Europe's Banking Stress - Morning Business Memo

It's a clash of new and old media. Some of the most popular websites are calling this internet blackout day - protesting antipiracy legislation. The popular online encyclopedia Wikipedia has gone dark for 24 hours. Thousands of sites say they are either closing for the day or making symbolic protests.

 The bills in the House and Senate are backed by major media companies, who say the legislation is needed to protect intellectual property and jobs. The bills attempt to curtail the illegal downloading and streaming of TV shows and movies. Steven Tepp of the U.S. Chamber of Commerce says "rogue sites are hurting American jobs and have no business being on the internet."

Many websites say the proposed legislation amounts to censorship.

A new sign of stress for European banks. Overnight deposits at the European Central Bank hit a record high - $675 billion. That's almost certainly because financial firms are unwilling to lend to each other, worried they might not be paid back.
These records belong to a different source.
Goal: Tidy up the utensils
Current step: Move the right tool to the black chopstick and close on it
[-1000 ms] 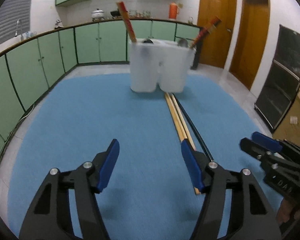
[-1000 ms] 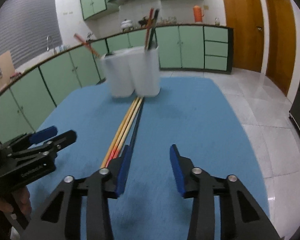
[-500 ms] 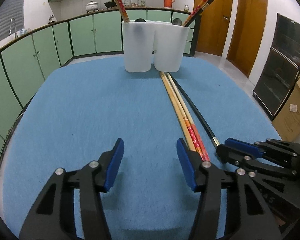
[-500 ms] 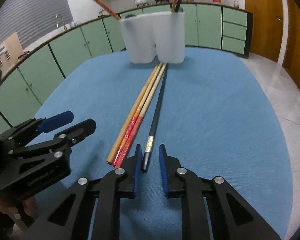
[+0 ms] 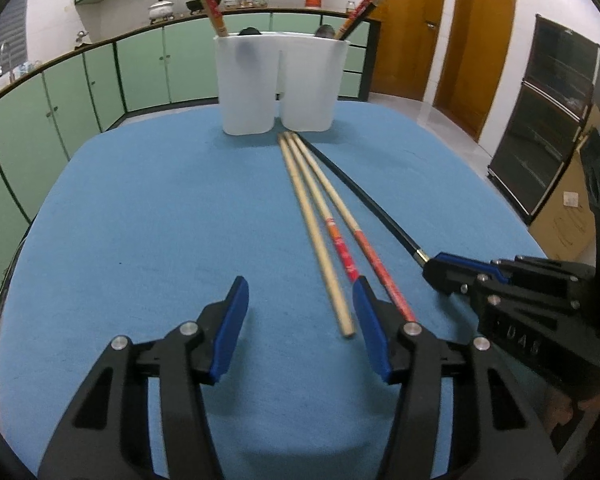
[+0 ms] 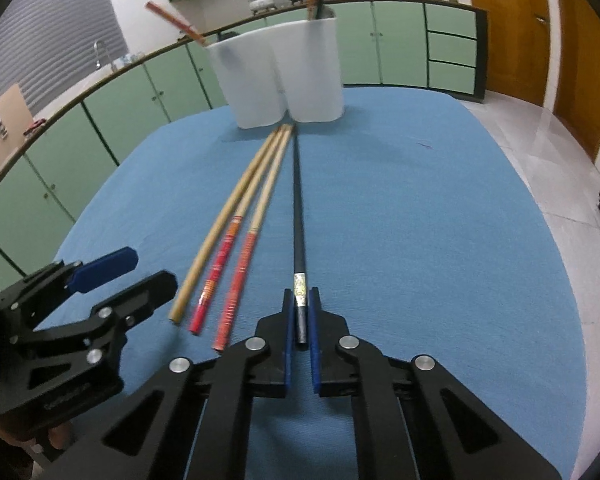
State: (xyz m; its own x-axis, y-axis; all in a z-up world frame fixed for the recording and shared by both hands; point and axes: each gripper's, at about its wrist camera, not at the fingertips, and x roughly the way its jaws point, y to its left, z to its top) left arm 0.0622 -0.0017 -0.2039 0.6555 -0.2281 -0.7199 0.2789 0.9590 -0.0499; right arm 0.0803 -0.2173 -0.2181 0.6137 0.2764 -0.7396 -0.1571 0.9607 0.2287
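Where right tool [image 6: 300,312] pinches black chopstick [image 6: 298,216].

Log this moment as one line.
right gripper: shut on black chopstick | left gripper: open, empty | three chopsticks on table

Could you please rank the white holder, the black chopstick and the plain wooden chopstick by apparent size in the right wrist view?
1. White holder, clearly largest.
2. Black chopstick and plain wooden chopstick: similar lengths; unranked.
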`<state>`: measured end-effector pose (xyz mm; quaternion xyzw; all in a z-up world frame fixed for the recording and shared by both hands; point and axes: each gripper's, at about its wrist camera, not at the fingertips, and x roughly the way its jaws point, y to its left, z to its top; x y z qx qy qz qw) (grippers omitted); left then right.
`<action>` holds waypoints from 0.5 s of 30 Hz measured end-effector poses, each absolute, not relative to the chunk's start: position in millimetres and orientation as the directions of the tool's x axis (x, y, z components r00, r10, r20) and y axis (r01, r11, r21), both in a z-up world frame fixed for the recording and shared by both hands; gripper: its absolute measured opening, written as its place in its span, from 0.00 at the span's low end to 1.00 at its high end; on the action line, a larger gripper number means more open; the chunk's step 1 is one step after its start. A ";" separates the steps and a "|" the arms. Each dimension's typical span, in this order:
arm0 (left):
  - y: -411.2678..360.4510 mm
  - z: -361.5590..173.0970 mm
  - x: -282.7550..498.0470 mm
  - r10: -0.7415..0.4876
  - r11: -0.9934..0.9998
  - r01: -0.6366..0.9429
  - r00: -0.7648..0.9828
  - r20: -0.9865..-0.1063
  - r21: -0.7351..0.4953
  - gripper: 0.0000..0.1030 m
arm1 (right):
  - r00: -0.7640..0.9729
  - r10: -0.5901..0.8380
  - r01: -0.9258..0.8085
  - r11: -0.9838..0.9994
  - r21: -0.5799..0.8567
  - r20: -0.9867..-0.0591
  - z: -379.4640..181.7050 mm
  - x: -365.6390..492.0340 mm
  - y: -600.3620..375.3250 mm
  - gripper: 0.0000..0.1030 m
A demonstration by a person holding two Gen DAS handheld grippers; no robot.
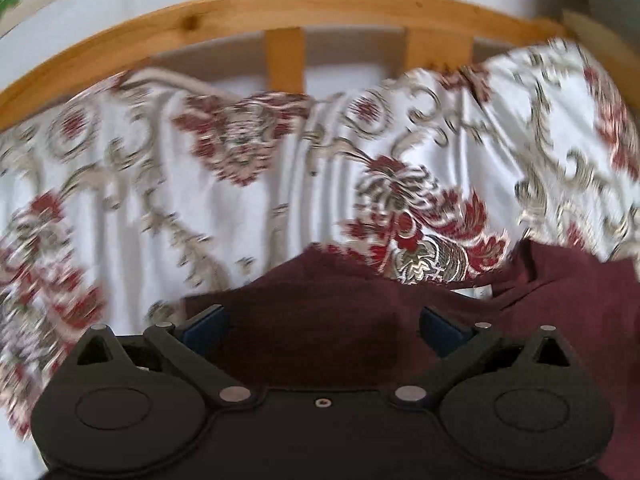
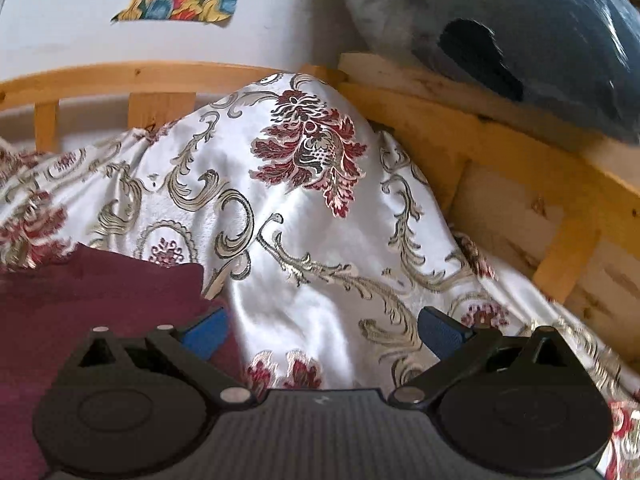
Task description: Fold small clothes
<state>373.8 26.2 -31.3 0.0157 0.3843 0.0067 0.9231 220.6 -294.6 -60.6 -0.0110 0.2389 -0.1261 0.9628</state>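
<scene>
Left wrist view: left claw (image 1: pixel 322 326) spread wide, empty, poised over the maroon garment (image 1: pixel 320 312) lying on the floral bedspread (image 1: pixel 160 168). Right wrist view: right claw (image 2: pixel 322 332) equally wide, empty, above the bedspread at the garment's edge; its left finger (image 2: pixel 204 334) overlaps the maroon cloth. Wooden bed rail (image 2: pixel 500 136) behind.

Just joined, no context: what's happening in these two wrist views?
A person with two handheld grippers is folding a maroon garment on a floral bedspread by a wooden bed frame. The left gripper hovers open over the garment, gripping nothing. The right gripper is open too, at the garment's right edge, mostly over bedspread.
</scene>
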 end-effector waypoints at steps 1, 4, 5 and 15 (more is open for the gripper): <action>29.9 -24.3 365.3 0.019 1.000 -0.010 0.705 -0.709 0.017 0.99 | 0.853 -0.228 0.226 0.972 -0.062 -0.469 -59.9 217.0 -295.4 1.00; 39.7 -5.6 331.2 0.015 0.999 -0.033 0.704 -0.710 -0.012 0.99 | 0.837 -0.150 0.169 0.986 -0.013 -0.527 -59.7 205.8 -293.7 1.00; 44.6 -2.2 320.3 0.020 0.999 -0.040 0.702 -0.712 -0.012 0.99 | 0.828 -0.123 0.145 0.989 -0.003 -0.547 -59.7 201.1 -291.8 1.00; 74.8 7.8 206.3 0.074 0.992 -0.124 0.680 -0.730 -0.015 0.99 | 0.779 -0.013 -0.018 0.999 -0.043 -0.627 -58.1 144.8 -272.6 1.00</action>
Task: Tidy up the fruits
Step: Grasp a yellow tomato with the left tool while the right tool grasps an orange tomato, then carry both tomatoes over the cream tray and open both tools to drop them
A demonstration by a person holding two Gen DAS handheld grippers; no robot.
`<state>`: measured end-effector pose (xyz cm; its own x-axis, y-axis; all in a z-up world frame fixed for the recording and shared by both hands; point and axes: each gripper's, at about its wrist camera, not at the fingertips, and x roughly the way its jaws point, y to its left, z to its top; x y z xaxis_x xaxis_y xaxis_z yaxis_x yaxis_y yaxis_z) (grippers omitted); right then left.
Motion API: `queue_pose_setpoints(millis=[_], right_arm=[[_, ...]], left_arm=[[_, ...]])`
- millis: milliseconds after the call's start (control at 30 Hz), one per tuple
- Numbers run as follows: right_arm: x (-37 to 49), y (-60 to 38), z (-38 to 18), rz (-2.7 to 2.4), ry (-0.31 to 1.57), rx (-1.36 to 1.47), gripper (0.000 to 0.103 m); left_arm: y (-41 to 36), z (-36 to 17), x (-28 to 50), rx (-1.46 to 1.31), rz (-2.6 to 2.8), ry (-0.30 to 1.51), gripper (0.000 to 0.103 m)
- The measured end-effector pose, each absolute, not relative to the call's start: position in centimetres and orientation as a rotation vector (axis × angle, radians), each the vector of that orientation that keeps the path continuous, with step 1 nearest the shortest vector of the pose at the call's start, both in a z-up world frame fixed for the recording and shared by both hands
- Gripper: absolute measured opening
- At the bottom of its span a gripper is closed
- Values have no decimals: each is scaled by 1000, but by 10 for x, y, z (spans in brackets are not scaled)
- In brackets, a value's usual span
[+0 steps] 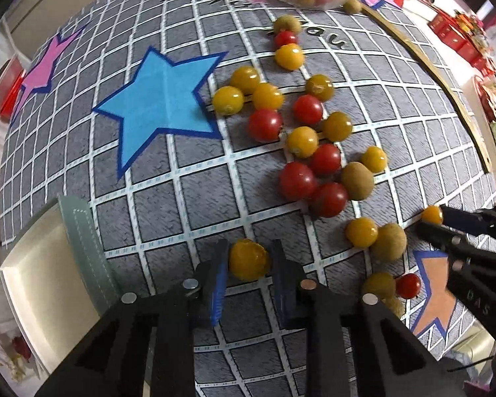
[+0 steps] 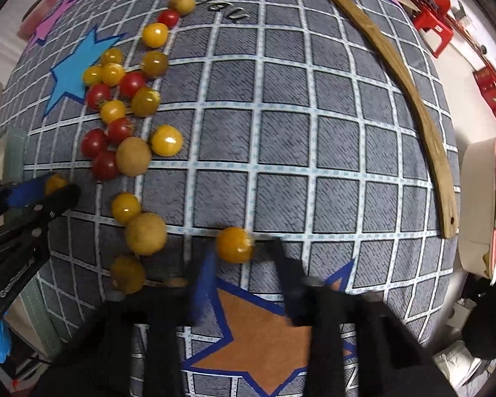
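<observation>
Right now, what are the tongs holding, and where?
Each holds a yellow tomato by its sides: left tongs on one tomato, right tongs on another.

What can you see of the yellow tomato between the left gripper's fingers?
The yellow tomato is small, round and glossy, deep yellow with a slightly mottled skin. It sits between the left gripper's blue-padded fingers, which close on its two sides. Below it is the grey checked cloth; whether it still rests there is unclear. No other fruit touches it.

Black grippers' fingers (image 1: pixel 219 284) with blue pads, silver rivets
</observation>
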<state>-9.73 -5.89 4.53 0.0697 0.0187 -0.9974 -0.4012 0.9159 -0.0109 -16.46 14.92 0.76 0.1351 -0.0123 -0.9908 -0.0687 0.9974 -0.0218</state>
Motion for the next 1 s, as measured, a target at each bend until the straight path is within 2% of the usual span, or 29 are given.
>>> queue_pose_setpoints(millis=[467, 1000], right_arm=[[-107, 9, 42, 377, 1484, -122, 21], [-109, 116, 49, 503, 1456, -197, 21]], left_arm=[[154, 54, -173, -219, 2, 1363, 26], [234, 76, -244, -292, 144, 1298, 26]])
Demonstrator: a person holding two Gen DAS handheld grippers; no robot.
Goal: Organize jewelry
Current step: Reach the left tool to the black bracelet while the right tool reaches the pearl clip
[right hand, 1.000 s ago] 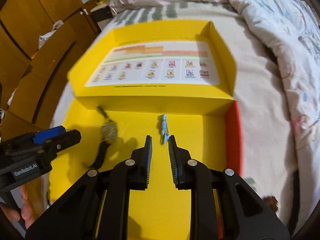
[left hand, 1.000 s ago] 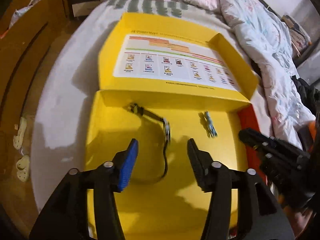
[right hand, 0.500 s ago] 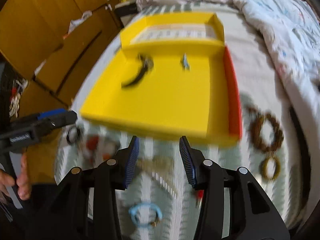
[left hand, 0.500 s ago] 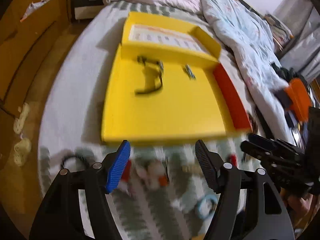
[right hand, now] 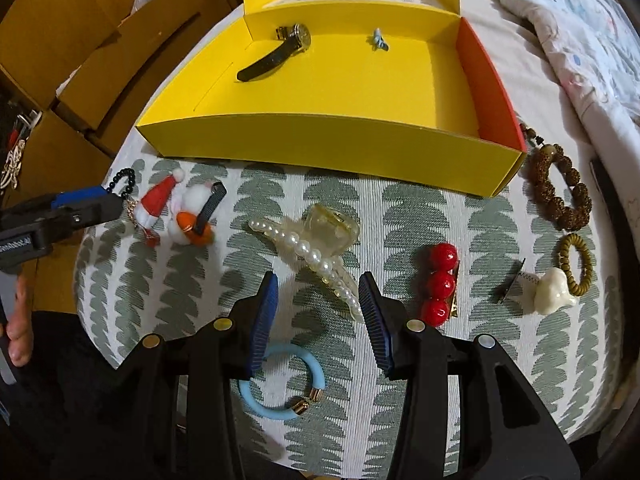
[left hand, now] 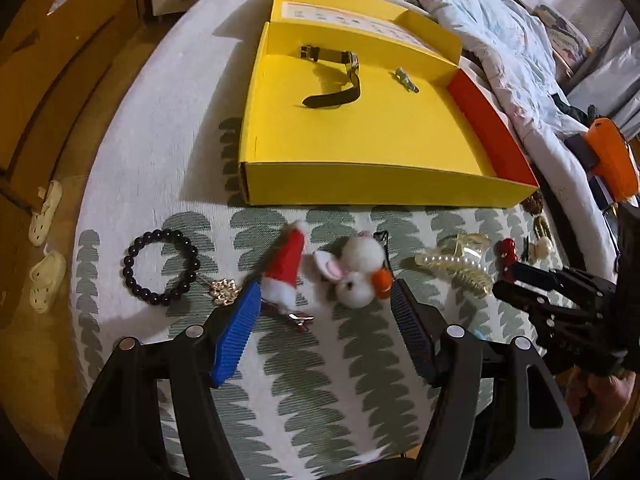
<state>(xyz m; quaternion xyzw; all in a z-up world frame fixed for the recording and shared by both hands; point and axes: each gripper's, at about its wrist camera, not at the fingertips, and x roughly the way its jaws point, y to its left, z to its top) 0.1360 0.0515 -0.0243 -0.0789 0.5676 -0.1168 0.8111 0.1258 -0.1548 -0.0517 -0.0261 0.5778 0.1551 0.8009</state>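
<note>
On the bed, over a woven cloth with grey-green scalloped leaf print: a shallow yellow cardboard box, matte, with one orange-red side wall. Inside, near its far wall, a wristwatch with a dark leather strap and a metal buckle, and, apart from it to the right, a small pale blue clip.

In front of the box, on the cloth: a bracelet of glossy black round beads, a small gold filigree charm, a felt Santa-hat clip, a fluffy white pompom animal with an orange nose. Further right, a clear amber claw clip with a row of pearls, a clip of three shiny red balls, a smooth sky-blue hair ring with gold ends, a rough brown bead bracelet, a small olive bead ring, a cream tooth-shaped clip.

Left gripper: released, jaws just widened, spread broadly, holding nothing. Hangs over the hat clip and the pompom animal, both between its ribbed blue pads; left pad just beside the hat's white trim, contact not clear.

Right gripper: released too, jaws just opened to a medium gap, empty. Pearl tail of the claw clip between the fingertips, not pressed. Blue ring partly hidden behind its left finger.
</note>
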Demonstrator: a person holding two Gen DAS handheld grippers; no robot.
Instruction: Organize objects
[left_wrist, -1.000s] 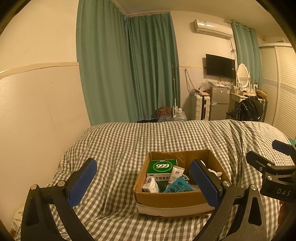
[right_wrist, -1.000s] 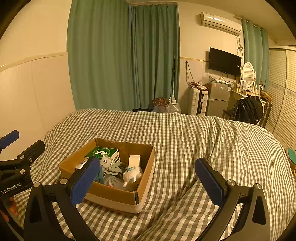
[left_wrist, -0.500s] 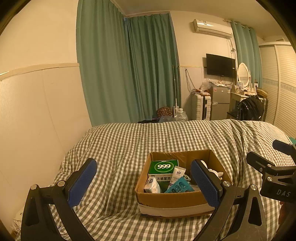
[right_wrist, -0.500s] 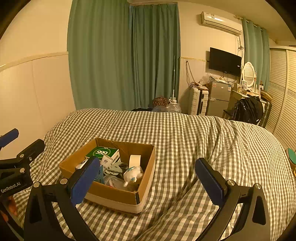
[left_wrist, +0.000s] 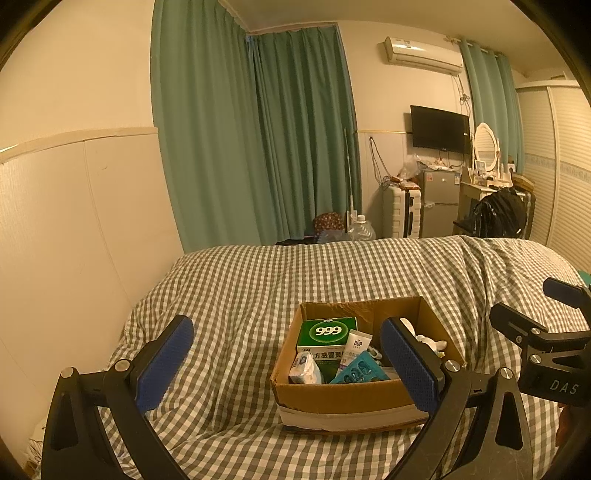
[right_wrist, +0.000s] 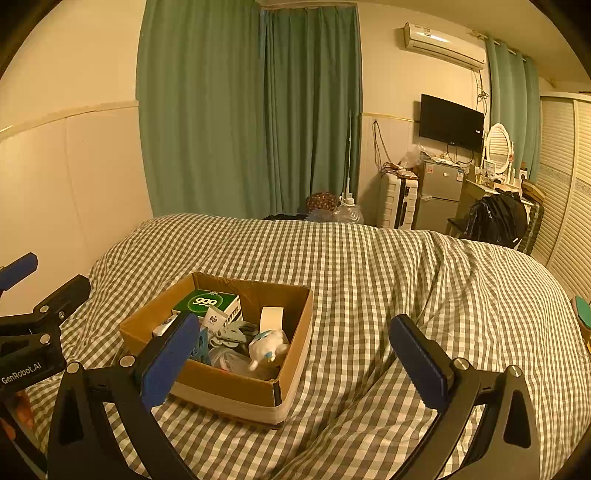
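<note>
An open cardboard box (left_wrist: 343, 397) (right_wrist: 229, 387) sits on the checked bed cover. Inside lie a green "999" medicine box (left_wrist: 327, 332) (right_wrist: 207, 302), a small white BOP tube (left_wrist: 357, 345), a teal blister pack (left_wrist: 360, 373), a white tissue packet (left_wrist: 304, 373), a roll of white tape (right_wrist: 271, 317) and a white plush toy (right_wrist: 267, 345). My left gripper (left_wrist: 286, 363) is open and empty, held in front of the box's left side. My right gripper (right_wrist: 295, 354) is open and empty over the box's right edge. Each gripper also shows at the edge of the other's view.
The bed cover (right_wrist: 406, 288) stretches wide to the right of the box. A panelled wall (left_wrist: 74, 240) runs along the bed's left side. Green curtains (left_wrist: 258, 147), a suitcase (right_wrist: 397, 201), a small fridge (right_wrist: 439, 195) and a wardrobe (right_wrist: 569, 206) stand beyond.
Both views have shifted only slightly; the box sits a touch further right in the left wrist view. Both grippers stay open and nothing was picked up.
</note>
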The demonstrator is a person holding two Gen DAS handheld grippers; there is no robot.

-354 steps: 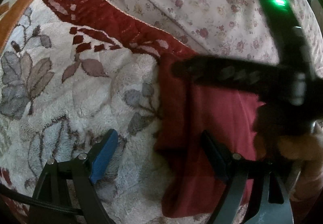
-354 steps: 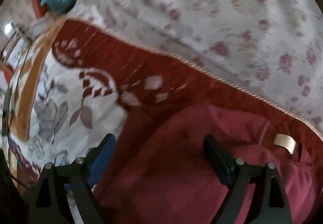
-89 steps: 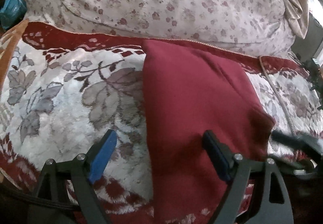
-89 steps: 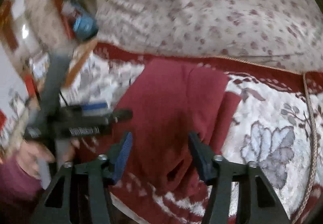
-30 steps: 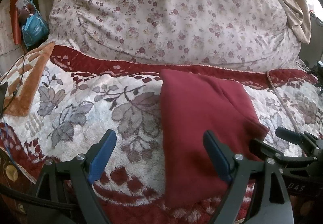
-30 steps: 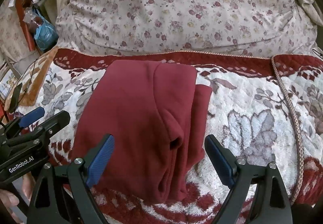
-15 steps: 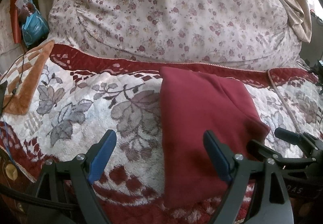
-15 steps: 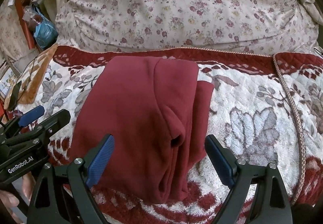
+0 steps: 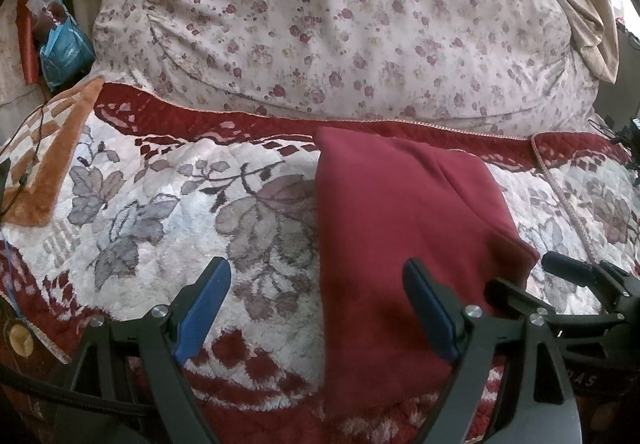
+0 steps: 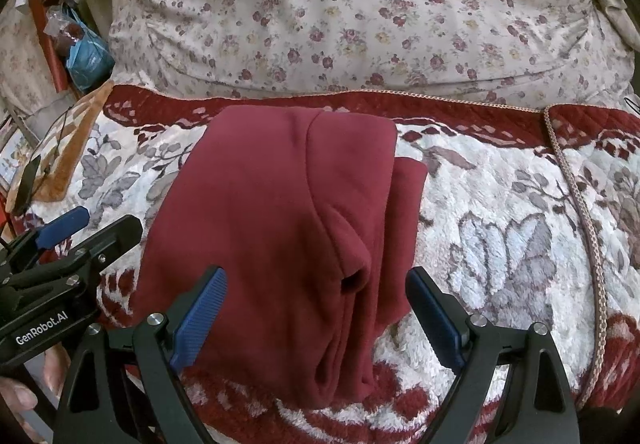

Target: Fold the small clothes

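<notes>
Apparently finished: the maroon garment (image 10: 280, 212) lies folded on the floral blanket (image 10: 500, 244); left gripper (image 9: 316, 308) and right gripper (image 10: 316, 312) both gape wide, holding nothing.

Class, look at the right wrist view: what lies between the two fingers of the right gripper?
The folded red garment lies there on the floral blanket; the open right gripper is not gripping it.

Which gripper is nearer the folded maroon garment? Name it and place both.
Right. The right gripper hangs with open jaws directly over the garment; the left gripper straddles its left edge, mostly over the floral blanket.
</notes>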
Crisis talks continue in Greece today over its debt problems. Global bank representatives are due back in Athens to restart discussions aimed at avoiding a default. Greece is seeking a deal to write off half of the debt it owes private bondholders, who would get new bonds with extended repayment periods. Talks have been held up by a disagreement on interest rates for the new bonds.

The World Bank says a recession in Europe plus weaker growth in India, Brazil and other developing nations will likely lead to slower global economic growth this year.

The season is young, but the first big companies to report have announced mixed quarterly earnings so far. Citigroup and JP Morgan Chase reported a drop in profits. But one hopeful sign is that big banks are lending more money to businesses and consumers. Loan growth is at its strongest pace since the 2008 financial crisis.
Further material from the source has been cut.